An introduction to Functional Programming in F# -- Part 2: Lexers and Parsers
I hadn't meant this to be a weekly series, but that seems to be the tempo at which I'm transcribing things. So, without further ado, Part Two!
Topics covered in the series
- Introduction to Functional Programming via circuits
- Lexing and Parsing (this part)
- Interpreters
- Simple ‘Functional’ Distributed/Concurrent Programming
- Non-Functional bits - Assignment, Exceptions, Objects, Libraries, etc.
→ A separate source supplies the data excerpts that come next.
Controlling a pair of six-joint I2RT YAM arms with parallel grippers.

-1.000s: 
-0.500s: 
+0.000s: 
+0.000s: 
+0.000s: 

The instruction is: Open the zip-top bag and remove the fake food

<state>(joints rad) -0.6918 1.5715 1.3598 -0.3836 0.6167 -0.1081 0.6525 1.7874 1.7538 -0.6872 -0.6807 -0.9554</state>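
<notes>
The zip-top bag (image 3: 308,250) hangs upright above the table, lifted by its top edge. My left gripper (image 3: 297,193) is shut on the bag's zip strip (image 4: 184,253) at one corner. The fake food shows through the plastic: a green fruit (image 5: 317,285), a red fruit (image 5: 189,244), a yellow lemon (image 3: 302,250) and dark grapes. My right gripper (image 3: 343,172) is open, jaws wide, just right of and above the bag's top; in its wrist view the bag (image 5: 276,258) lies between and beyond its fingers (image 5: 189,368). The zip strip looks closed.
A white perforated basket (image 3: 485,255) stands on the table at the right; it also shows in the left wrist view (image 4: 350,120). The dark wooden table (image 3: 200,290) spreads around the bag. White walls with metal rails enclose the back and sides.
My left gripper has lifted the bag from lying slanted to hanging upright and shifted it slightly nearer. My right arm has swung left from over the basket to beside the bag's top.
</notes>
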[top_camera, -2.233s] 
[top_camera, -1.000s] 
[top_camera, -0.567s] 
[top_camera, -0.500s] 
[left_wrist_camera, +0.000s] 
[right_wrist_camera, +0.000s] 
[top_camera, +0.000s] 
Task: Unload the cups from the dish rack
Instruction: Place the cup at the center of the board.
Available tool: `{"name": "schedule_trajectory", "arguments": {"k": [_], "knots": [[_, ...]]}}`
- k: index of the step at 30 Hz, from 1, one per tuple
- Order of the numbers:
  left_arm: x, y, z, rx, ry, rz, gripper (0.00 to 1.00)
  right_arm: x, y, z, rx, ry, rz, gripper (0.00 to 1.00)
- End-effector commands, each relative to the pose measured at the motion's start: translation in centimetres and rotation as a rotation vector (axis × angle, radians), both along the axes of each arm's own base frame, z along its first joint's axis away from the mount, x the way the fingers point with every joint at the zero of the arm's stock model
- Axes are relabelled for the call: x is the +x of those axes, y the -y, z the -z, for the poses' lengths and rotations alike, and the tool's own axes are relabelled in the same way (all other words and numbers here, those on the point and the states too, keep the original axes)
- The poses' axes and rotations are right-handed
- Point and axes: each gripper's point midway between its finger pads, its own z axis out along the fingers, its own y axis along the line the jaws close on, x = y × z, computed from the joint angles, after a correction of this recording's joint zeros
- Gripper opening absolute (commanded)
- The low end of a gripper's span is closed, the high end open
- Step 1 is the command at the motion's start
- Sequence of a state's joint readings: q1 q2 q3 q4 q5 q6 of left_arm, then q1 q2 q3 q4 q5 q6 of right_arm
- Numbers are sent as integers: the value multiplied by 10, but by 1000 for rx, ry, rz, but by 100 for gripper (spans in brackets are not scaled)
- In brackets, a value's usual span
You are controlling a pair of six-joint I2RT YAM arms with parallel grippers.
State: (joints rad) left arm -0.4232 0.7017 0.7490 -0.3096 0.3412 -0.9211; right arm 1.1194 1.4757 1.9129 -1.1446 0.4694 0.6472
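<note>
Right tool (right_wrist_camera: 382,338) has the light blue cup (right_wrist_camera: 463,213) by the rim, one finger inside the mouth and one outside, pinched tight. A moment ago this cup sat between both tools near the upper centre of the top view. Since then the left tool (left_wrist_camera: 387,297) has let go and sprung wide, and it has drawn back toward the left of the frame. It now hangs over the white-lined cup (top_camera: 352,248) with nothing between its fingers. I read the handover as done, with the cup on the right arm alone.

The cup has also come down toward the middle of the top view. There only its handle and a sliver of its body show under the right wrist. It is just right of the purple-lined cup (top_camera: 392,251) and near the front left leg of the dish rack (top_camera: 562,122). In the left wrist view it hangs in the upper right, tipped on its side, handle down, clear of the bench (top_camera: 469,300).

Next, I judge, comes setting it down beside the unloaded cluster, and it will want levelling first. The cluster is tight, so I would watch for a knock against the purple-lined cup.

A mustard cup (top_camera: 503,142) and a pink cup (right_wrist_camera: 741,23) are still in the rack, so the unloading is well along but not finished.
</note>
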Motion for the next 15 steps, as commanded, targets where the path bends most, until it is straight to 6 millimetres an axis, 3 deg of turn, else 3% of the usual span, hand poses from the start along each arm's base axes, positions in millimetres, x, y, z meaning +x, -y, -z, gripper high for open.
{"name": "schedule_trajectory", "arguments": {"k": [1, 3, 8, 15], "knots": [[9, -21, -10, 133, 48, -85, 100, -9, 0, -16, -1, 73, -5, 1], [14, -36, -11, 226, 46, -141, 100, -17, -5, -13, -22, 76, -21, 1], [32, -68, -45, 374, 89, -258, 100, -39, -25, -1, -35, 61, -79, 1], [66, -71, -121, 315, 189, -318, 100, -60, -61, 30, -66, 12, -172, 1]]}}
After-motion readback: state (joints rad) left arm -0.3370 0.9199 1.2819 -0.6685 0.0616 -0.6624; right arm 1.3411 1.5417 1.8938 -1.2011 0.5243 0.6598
- Advanced stuff - Continuations, Monads, Generative Programming (Language Based programming), etc.
Our example
To illustrate the functional approach to the common problem of interpreting streams of data, this post will cover the lexing (or tokenizing) and parsing (rendering into syntactic form) of a language with a simple grammar. And there are no prizes for guessing that this simple language is LISP, with expressions looking like
- (mult (add x 5) factor)
- (bind ((x. 1) (y . 2) (z . 3)) (add x y z))
(defun append (x y)
(if (null x) y
(cons (head x) (append (tail x) y))))
Schematically, what we want to build looks like
taking characters to lexemes to syntax tree.
Lexers
The lexer for our simple grammar is a state machine that looks like this.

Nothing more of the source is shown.